Plot the seven event types with the greatest number of injuries:
# initiate plot
g <- ggplot(injuryByEVTYPE[1:7, ], aes(x=reorder(EVTYPE, -totalInjuries), y=totalInjuries))
# create a bar plot of total numbers of fatalities by event type
g <- g + geom_bar(stat="identity", aes(fill=EVTYPE))
# add a title and relabel axes
g <- g + labs(x="event type", y = "total number of injuries") + ggtitle("Weather Events with the Highest Numbers of Injuries")
# center title and adjust event type labels on x-axis
g <- g + theme(plot.title=element_text(hjust=0.5), axis.text.x = element_text(angle=90, hjust=1, vjust=0.5))
# display plot
g
As well as causing the most fatalities, tornados cause several times as many injuries as other event types.

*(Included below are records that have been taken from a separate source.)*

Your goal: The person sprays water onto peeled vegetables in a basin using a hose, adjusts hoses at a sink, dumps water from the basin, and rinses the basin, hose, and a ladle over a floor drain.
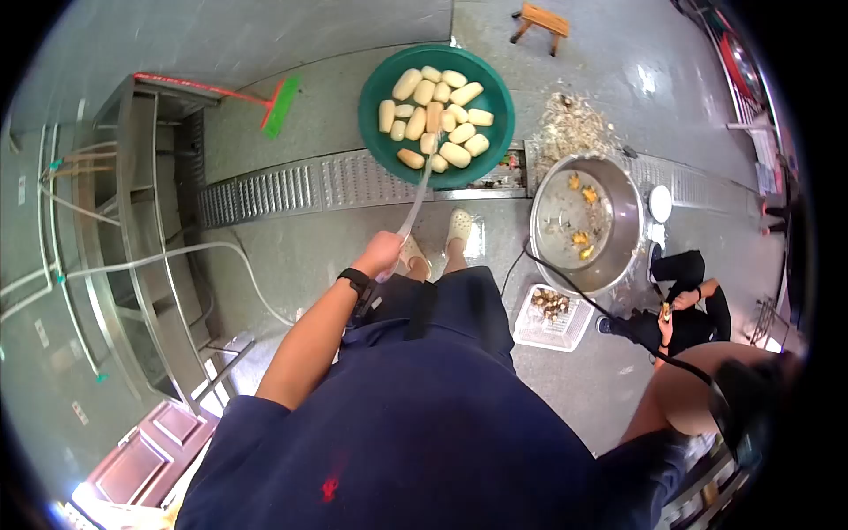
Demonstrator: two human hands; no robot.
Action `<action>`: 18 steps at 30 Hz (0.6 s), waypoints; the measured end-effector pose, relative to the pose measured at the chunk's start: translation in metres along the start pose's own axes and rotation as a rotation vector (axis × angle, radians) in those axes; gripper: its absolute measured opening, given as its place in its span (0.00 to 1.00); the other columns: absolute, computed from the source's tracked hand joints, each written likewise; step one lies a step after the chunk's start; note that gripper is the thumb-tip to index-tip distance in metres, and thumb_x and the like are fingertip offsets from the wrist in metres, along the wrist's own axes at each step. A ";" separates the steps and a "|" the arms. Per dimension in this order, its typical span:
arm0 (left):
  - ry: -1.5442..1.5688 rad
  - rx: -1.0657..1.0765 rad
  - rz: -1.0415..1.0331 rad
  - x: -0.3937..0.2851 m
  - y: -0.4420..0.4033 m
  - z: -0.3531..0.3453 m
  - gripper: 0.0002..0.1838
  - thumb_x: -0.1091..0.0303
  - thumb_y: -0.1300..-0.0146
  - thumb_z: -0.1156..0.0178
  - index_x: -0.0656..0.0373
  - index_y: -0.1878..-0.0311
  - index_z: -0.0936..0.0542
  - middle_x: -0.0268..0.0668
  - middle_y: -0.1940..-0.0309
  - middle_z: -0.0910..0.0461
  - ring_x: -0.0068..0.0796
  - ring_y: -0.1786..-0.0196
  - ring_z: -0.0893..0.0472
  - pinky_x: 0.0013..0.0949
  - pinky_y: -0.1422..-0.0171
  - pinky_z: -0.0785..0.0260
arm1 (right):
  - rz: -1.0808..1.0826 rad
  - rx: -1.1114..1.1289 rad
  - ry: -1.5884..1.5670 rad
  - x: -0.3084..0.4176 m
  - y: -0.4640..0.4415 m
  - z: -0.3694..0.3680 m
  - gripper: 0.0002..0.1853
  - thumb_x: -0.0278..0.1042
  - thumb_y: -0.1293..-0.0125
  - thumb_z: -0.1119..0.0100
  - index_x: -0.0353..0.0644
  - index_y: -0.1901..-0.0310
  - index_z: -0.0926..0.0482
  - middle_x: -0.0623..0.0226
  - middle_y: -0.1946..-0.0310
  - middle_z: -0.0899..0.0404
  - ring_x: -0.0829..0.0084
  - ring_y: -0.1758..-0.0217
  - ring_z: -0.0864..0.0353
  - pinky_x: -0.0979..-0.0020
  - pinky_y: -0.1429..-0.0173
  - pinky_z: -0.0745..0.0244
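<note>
My left hand (pixel 381 255), with a dark watch on its wrist, is closed around a translucent hose (pixel 417 205). The hose's far end points into a round green basin (pixel 371 102), where several pale, stubby peeled root vegetables (pixel 455 155) lie spread over the bottom. Clear water seems to come from the hose tip. The basin sits on the floor just ahead of my light-coloured clogs (pixel 459 226). My right arm (pixel 693 389) is bent up at the right edge, and its hand is out of view.
A large steel tub (pixel 541 256) holds water and yellowish pieces; peelings (pixel 574 128) lie beyond it. A white basket (pixel 530 331) holds brownish pieces. A crouching person (pixel 689 300) works at the right. A broom (pixel 278 106), stool (pixel 543 19), metal rack (pixel 141 221) and drain grating (pixel 291 187) surround me.
</note>
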State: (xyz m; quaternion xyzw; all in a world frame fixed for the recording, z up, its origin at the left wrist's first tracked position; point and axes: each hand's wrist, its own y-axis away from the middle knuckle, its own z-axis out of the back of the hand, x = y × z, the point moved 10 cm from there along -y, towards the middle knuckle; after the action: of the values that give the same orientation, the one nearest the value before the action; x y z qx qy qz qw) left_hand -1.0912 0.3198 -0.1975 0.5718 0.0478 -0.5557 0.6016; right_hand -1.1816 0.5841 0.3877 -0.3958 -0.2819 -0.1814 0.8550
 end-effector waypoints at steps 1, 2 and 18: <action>-0.035 0.038 -0.025 -0.011 0.002 -0.003 0.10 0.73 0.42 0.54 0.65 0.77 0.27 0.38 0.89 0.33 0.29 0.89 0.29 0.35 0.86 0.41 | -0.099 -0.136 -0.018 -0.016 0.014 0.018 0.25 0.51 0.27 0.66 0.39 0.47 0.27 0.61 0.50 0.25 0.66 0.43 0.27 0.62 0.35 0.38; -0.095 0.089 -0.085 -0.029 0.004 -0.009 0.10 0.74 0.42 0.54 0.66 0.76 0.27 0.38 0.89 0.33 0.29 0.89 0.30 0.36 0.86 0.41 | -0.232 -0.277 -0.047 -0.038 0.034 0.030 0.25 0.51 0.27 0.66 0.39 0.47 0.27 0.61 0.49 0.25 0.66 0.43 0.27 0.61 0.35 0.38; -0.586 0.302 -0.648 -0.126 -0.044 -0.175 0.15 0.64 0.37 0.54 0.54 0.53 0.20 0.50 0.72 0.21 0.51 0.67 0.20 0.51 0.63 0.29 | -2.217 0.207 -0.291 -0.019 0.653 -0.398 0.19 0.37 0.37 0.60 0.34 0.57 0.22 0.42 0.53 0.24 0.46 0.47 0.26 0.55 0.44 0.31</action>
State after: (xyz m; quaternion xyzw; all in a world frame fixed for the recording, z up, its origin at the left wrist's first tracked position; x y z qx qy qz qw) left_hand -1.0696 0.5391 -0.1981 0.4276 -0.0292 -0.8541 0.2948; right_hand -0.7137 0.6810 -0.2095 0.1293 -0.5891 -0.7698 0.2088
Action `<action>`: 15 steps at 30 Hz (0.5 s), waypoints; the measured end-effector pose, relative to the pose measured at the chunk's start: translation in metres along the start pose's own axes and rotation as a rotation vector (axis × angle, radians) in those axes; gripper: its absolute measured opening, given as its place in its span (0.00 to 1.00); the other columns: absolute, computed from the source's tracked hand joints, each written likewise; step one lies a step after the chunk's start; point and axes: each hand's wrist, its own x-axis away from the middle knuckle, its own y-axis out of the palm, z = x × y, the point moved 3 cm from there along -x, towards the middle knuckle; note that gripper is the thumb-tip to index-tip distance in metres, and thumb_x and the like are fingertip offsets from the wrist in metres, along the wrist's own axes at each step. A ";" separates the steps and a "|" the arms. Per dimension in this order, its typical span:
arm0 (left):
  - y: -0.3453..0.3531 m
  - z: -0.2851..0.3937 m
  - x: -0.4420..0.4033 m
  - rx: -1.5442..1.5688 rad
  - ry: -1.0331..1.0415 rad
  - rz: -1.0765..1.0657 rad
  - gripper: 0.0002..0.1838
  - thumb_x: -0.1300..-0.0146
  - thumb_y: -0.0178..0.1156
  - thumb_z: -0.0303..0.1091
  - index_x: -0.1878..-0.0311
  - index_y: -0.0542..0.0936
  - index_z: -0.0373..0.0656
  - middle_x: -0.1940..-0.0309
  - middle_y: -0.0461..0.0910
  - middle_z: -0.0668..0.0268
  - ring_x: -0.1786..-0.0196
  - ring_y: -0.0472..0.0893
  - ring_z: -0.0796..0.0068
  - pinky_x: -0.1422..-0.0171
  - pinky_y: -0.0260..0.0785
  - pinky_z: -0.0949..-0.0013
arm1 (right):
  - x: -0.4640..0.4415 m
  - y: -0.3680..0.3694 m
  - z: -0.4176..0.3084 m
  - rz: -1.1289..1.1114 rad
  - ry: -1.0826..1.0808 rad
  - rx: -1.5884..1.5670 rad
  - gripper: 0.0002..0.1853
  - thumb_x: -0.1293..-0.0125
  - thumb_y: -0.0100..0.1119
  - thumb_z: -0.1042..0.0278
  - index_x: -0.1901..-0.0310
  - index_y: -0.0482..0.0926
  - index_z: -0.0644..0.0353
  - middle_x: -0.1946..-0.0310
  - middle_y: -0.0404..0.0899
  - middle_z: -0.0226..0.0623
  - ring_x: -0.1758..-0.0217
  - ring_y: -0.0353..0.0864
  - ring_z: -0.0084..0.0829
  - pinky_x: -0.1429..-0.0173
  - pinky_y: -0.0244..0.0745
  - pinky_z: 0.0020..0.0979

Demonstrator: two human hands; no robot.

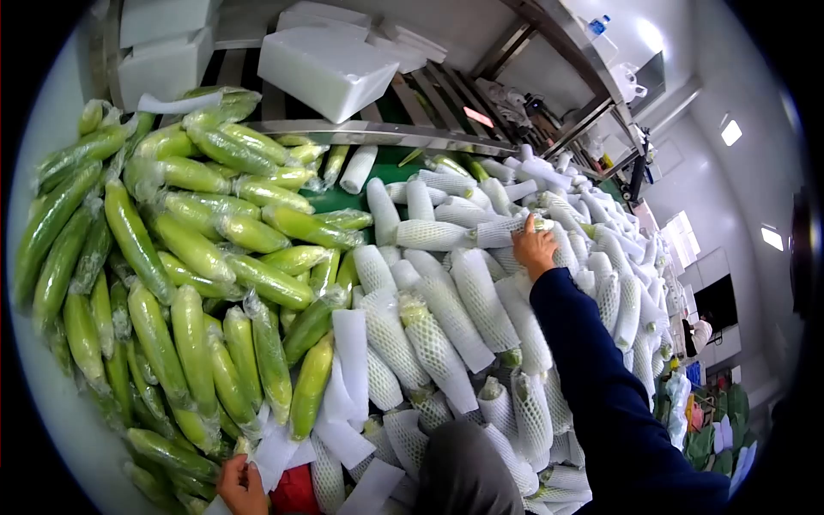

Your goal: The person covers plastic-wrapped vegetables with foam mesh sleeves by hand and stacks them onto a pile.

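Note:
Long green vegetables (189,245), wrapped in clear film, are heaped on the left. Beside them, across the middle and right, lie many similar ones in white foam net sleeves (481,296). My right hand (536,249) reaches far into the sleeved pile, its fingers closed round the end of a foam-sleeved vegetable (500,233). At the lower left, my left hand (243,487) has its fingers pinched together by a pale tip at the edge of the green heap; what they hold is not clear. White foam strips (350,365) lie between the two heaps, close to that hand.
A white foam box (326,64) stands on a slatted metal conveyor behind the heaps, with more foam boxes (167,64) at the back left. A metal shelf frame (575,94) rises at the upper right. Something red (294,491) shows near my knee (468,472).

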 end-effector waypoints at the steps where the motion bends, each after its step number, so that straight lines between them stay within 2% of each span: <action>1: -0.002 0.009 -0.003 -0.017 -0.019 -0.002 0.10 0.35 0.64 0.30 0.53 0.83 0.37 0.70 0.82 0.59 0.68 0.80 0.65 0.61 0.73 0.63 | -0.008 0.004 -0.003 -0.013 -0.022 0.065 0.41 0.31 0.48 0.39 0.22 0.50 0.48 0.34 0.65 0.64 0.28 0.61 0.60 0.33 0.57 0.62; 2: -0.005 0.012 -0.001 -0.034 -0.039 -0.011 0.10 0.35 0.64 0.30 0.53 0.83 0.37 0.70 0.82 0.58 0.68 0.80 0.64 0.60 0.73 0.62 | -0.016 0.005 -0.002 0.000 -0.070 0.119 0.40 0.31 0.48 0.39 0.23 0.50 0.48 0.32 0.63 0.63 0.30 0.63 0.59 0.33 0.57 0.62; 3: -0.002 -0.001 0.000 0.023 -0.025 0.013 0.09 0.37 0.63 0.27 0.54 0.82 0.37 0.70 0.81 0.59 0.69 0.79 0.67 0.63 0.71 0.65 | -0.009 -0.016 -0.009 -0.027 -0.065 0.213 0.40 0.31 0.49 0.39 0.23 0.51 0.49 0.33 0.64 0.62 0.30 0.63 0.59 0.34 0.58 0.63; 4: 0.008 -0.023 -0.002 0.079 -0.018 0.050 0.09 0.39 0.63 0.23 0.55 0.81 0.36 0.70 0.80 0.60 0.70 0.77 0.71 0.65 0.69 0.68 | -0.002 -0.026 -0.016 0.152 -0.061 0.201 0.38 0.33 0.54 0.43 0.26 0.58 0.51 0.36 0.67 0.63 0.31 0.62 0.59 0.36 0.58 0.65; 5: 0.012 -0.048 0.008 0.115 -0.031 0.099 0.09 0.41 0.62 0.20 0.56 0.80 0.36 0.70 0.78 0.61 0.70 0.76 0.74 0.68 0.67 0.72 | 0.005 -0.037 -0.026 0.270 -0.082 0.047 0.38 0.37 0.59 0.48 0.27 0.60 0.52 0.36 0.67 0.61 0.31 0.63 0.58 0.34 0.59 0.61; 7: 0.000 -0.038 0.008 -0.002 0.061 0.130 0.08 0.42 0.62 0.20 0.58 0.81 0.37 0.71 0.79 0.57 0.71 0.78 0.67 0.68 0.69 0.68 | 0.070 -0.068 -0.076 0.684 -0.503 -0.359 0.33 0.40 0.64 0.66 0.33 0.68 0.56 0.39 0.71 0.53 0.35 0.68 0.53 0.35 0.64 0.50; 8: -0.006 -0.026 0.006 -0.008 0.022 0.127 0.08 0.42 0.63 0.21 0.58 0.81 0.37 0.70 0.79 0.56 0.70 0.79 0.64 0.68 0.71 0.66 | 0.128 -0.091 -0.109 0.668 -0.757 -0.536 0.24 0.40 0.62 0.69 0.40 0.74 0.59 0.48 0.77 0.49 0.43 0.74 0.50 0.41 0.70 0.45; 9: -0.009 -0.014 0.007 -0.007 -0.012 0.111 0.08 0.42 0.64 0.22 0.58 0.81 0.38 0.70 0.79 0.56 0.70 0.80 0.62 0.67 0.72 0.64 | 0.192 -0.098 -0.134 0.404 -0.872 -0.649 0.19 0.40 0.61 0.70 0.46 0.78 0.59 0.59 0.82 0.42 0.56 0.80 0.46 0.53 0.76 0.41; 10: -0.010 -0.011 0.008 -0.047 -0.014 0.087 0.09 0.43 0.65 0.23 0.58 0.81 0.38 0.69 0.80 0.56 0.69 0.81 0.60 0.66 0.73 0.63 | 0.246 -0.067 -0.152 0.045 -1.057 -0.699 0.17 0.41 0.65 0.68 0.49 0.80 0.59 0.66 0.83 0.39 0.66 0.83 0.42 0.64 0.78 0.38; 11: -0.008 -0.010 0.009 -0.072 -0.005 0.056 0.10 0.44 0.66 0.24 0.58 0.81 0.39 0.68 0.80 0.57 0.68 0.82 0.57 0.65 0.74 0.61 | 0.319 -0.077 -0.174 -0.341 -1.076 -0.991 0.17 0.40 0.67 0.63 0.51 0.81 0.58 0.68 0.84 0.40 0.69 0.84 0.40 0.67 0.79 0.37; 12: -0.006 -0.011 0.010 -0.148 0.042 0.057 0.11 0.44 0.66 0.25 0.57 0.81 0.40 0.67 0.80 0.57 0.67 0.82 0.55 0.64 0.74 0.60 | 0.373 -0.076 -0.194 -0.323 -1.136 -0.898 0.19 0.39 0.69 0.57 0.51 0.81 0.59 0.68 0.85 0.43 0.68 0.86 0.42 0.63 0.80 0.38; 14: -0.003 -0.007 0.005 -0.198 0.125 0.082 0.13 0.46 0.67 0.27 0.56 0.81 0.40 0.63 0.80 0.57 0.66 0.81 0.51 0.63 0.75 0.58 | 0.441 -0.062 -0.238 -0.613 -1.055 -0.862 0.21 0.39 0.69 0.56 0.50 0.80 0.60 0.67 0.84 0.45 0.65 0.85 0.48 0.61 0.80 0.43; 15: -0.004 -0.003 0.004 -0.216 0.101 0.111 0.15 0.46 0.67 0.28 0.54 0.81 0.40 0.59 0.80 0.57 0.61 0.81 0.50 0.58 0.74 0.57 | 0.465 -0.054 -0.258 -0.719 -1.007 -0.813 0.22 0.40 0.69 0.56 0.49 0.79 0.60 0.64 0.84 0.47 0.63 0.85 0.50 0.59 0.80 0.44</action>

Plot the seven event types with the greatest total monetary damage (property + crop):
# initiate plot
g <- ggplot(damageByEVTYPE[1:7, ], aes(x=reorder(EVTYPE, -dmgByEvent), y=dmgByEvent))
# create a bar plot of total numbers of fatalities by event type
g <- g + geom_bar(stat="identity", aes(fill=EVTYPE))
# add a title and relabel axes
g <- g + labs(x="event type", y = "total monetary damage (USD)") + ggtitle("Weather Events with the Highest Economic Damage (Property + Crop)")
# center title and adjust event type labels on x-axis
g <- g + theme(plot.title=element_text(hjust=0.5), axis.text.x = element_text(angle=90, hjust=1, vjust=0.5))
# display plot
g
Flooding causes the greatest amount of economic damage, followed by the hurricane/typhoon category and tornados.